The task — Extract the full listing below without altering a single character.

Data shown —
···

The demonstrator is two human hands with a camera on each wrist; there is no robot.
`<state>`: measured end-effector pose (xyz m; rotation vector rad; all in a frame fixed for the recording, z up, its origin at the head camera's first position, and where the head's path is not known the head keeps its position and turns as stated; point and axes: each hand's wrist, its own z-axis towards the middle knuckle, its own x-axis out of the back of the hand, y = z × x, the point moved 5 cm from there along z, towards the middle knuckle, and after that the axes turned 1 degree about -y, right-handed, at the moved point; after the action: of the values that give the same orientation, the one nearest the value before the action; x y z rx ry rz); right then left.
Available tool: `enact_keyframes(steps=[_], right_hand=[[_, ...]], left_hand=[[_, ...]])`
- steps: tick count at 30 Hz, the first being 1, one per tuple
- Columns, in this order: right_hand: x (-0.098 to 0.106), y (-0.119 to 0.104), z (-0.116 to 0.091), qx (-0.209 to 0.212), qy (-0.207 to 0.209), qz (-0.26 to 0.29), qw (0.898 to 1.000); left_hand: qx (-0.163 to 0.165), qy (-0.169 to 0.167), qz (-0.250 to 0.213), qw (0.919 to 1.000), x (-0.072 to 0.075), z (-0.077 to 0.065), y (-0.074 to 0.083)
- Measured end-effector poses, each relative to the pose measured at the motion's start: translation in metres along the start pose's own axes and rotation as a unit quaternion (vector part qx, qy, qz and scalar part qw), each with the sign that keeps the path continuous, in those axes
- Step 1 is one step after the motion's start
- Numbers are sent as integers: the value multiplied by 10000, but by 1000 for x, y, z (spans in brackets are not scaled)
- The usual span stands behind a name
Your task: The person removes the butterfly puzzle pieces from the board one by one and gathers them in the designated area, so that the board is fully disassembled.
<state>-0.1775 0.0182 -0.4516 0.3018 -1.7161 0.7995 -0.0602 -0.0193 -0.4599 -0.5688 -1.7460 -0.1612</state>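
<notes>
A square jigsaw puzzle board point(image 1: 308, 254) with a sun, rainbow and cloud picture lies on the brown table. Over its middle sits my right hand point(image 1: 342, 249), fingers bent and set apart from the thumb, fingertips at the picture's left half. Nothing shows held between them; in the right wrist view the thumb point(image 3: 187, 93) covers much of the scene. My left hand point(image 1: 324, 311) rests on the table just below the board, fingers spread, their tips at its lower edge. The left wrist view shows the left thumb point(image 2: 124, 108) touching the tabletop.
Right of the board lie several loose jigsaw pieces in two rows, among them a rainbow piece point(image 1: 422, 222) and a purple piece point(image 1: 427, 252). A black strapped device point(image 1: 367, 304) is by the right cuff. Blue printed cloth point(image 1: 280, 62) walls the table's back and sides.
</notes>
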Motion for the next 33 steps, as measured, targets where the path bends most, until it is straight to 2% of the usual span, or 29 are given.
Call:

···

Response area —
The demonstrator is two human hands with a camera on each wrist; there is no robot.
`<state>`: measured end-effector pose (xyz m; rotation vector rad; all in a frame fixed for the recording, z up, its origin at the head camera's first position, and where the head's path is not known the head keeps its position and turns as stated; point and axes: each hand's wrist, its own z-axis towards the middle knuckle, its own x-axis out of the back of the hand, y = z × x, the point moved 5 cm from there along z, towards the middle knuckle, and after that the axes turned 1 degree about -y, right-handed, at the moved point; after the action: of the values that give the same orientation, the one nearest the value before the action; x y z rx ry rz); right then left.
Available tool: `enact_keyframes(steps=[_], right_hand=[[_, ...]], left_hand=[[_, ...]])`
- steps: tick count at 30 Hz, the first being 1, one per tuple
- Columns, in this order: right_hand: x (-0.098 to 0.106), y (-0.119 to 0.104), z (-0.116 to 0.091), qx (-0.209 to 0.212), qy (-0.207 to 0.209), qz (-0.26 to 0.29), qw (0.898 to 1.000); left_hand: qx (-0.163 to 0.165), qy (-0.169 to 0.167), qz (-0.250 to 0.213), qw (0.919 to 1.000), x (-0.072 to 0.075), z (-0.077 to 0.065), y (-0.074 to 0.083)
- Measured end-effector poses, each relative to the pose measured at the motion's start: translation in metres along the start pose's own axes and rotation as a unit quaternion (vector part qx, qy, qz and scalar part qw), each with the sign that keeps the path continuous, in those axes
- Step 1 is one step after the motion's start
- Numbers are sent as integers: the value multiplied by 10000, but by 1000 for x, y, z (spans in brackets are not scaled)
- The usual span stands behind a name
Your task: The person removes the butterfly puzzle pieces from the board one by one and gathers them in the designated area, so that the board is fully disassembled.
<state>-0.1775 0.0182 -0.4516 0.3018 -1.7161 0.7995 -0.0602 -0.0193 -0.4599 -0.5688 -1.7460 -0.1612</state>
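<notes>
A square jigsaw puzzle board point(image 1: 308, 254) with a sun, rainbow and cloud picture lies on the brown table. Over its middle sits my right hand point(image 1: 342, 249), fingers bent and set apart from the thumb, fingertips at the picture's left half. Nothing shows held between them; in the right wrist view the thumb point(image 3: 187, 93) covers much of the scene. My left hand point(image 1: 324, 311) rests on the table just below the board, fingers spread, their tips at its lower edge. The left wrist view shows the left thumb point(image 2: 124, 108) touching the tabletop.
Right of the board lie several loose jigsaw pieces in two rows, among them a rainbow piece point(image 1: 422, 222) and a purple piece point(image 1: 427, 252). A black strapped device point(image 1: 367, 304) is by the right cuff. Blue printed cloth point(image 1: 280, 62) walls the table's back and sides.
</notes>
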Motion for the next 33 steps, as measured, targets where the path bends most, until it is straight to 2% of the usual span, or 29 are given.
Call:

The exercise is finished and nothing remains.